Their views were highlighted in a Quinnipiac University poll released today, which found 66 percent of the 1,134 surveyed Jan. 4-7 would like to see an officer in every school, according to a report in the Richmond Times-Dispatch.
 
The poll also found that a whopping 92 percent of registered voters surveyed want background checks conducted at gun shows. Currently, background checks are only required of buyers who purchase from federally-licensed gun dealers. But private dealers operating at gun shows or not required in the state to run checks on their customers.
 
In addition, 60 percent of the voters in the survey said they favor limiting gun purchases to one a month, a view greatly at odds with a bill recently signed into law by Republican Gov.
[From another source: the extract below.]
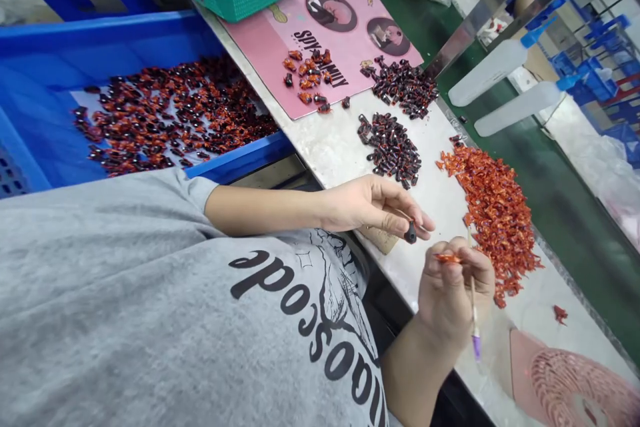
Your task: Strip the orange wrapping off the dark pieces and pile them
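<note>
Head view: left hand (373,208), fingers pinching dark piece (411,232); right hand (450,290) gripping orange piece (447,258), thin stick (473,300); orange pile (493,220), dark pile (390,150) kept apart, within reach.

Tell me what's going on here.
A person at a white-topped bench pinches a small dark piece in their left hand. Their right hand holds a thin brush and a small orange piece. A heap of orange pieces lies beside the right hand, and two heaps of dark pieces lie just past the left hand. A blue crate beside the person holds a spread of dark and orange pieces.
</note>
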`<state>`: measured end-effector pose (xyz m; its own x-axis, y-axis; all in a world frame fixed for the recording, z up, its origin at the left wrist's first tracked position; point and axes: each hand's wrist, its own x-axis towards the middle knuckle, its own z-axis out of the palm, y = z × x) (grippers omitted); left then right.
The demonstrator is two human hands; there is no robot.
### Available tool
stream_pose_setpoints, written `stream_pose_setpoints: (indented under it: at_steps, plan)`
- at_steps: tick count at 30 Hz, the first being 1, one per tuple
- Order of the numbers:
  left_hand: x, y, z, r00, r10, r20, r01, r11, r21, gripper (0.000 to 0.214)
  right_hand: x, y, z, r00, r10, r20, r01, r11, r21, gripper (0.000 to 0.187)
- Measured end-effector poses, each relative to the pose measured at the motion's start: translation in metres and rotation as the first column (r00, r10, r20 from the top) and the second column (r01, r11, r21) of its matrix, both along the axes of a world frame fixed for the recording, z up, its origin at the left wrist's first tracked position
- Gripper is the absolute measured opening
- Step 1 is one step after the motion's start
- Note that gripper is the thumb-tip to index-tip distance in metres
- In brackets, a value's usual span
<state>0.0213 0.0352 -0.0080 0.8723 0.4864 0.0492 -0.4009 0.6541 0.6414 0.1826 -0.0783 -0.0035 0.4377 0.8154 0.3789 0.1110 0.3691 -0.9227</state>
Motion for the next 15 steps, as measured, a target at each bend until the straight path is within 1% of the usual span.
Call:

Bob McDonnell lifting what had been a long-time state ban on buying more than one handgun a month.
 
According to the Times-Dispatch, Virginia lawmakers tried and failed in the wake 2007 Virginia Tech shooting to close the so-called gun show loophole to background checks on every buyer. Gun control advocates hope to bring similar legislation up this year in hopes that the Newtown, Conn. school shooting Dec 14 that left 20 young children dead will spur movement. But the newspaper reported that it faces an uphill battle from Republicans.
 
Asked about their views on gun control overall, 50 percent of the survey participants said they believe that gun ownership actually protects people from crime, while 42 percent said it creates greater risk. But 49 percent said they still believe that gun control laws should be tougher, compared to 42 percent who said they favor leaving the laws as they are now.
 
 “Virginians, by a slight margin, are in favor of more gun control, but they don’t seem to fit nicely into either camp in the gun debate following the Newtown school massacre,” said Peter A. Brown, assistant director of the Quinnipiac University Polling Institute.
 
“There has been a small increase in the number favoring tougher gun control, but it is not large. Moreover, the idea of stationing armed police in public schools, which many nationally have ridiculed, is favored by two out of three Virginians.”
 
Both proposals, along with tougher background checks, are now under consideration by the Obama administration, the Times-Dispatch reported.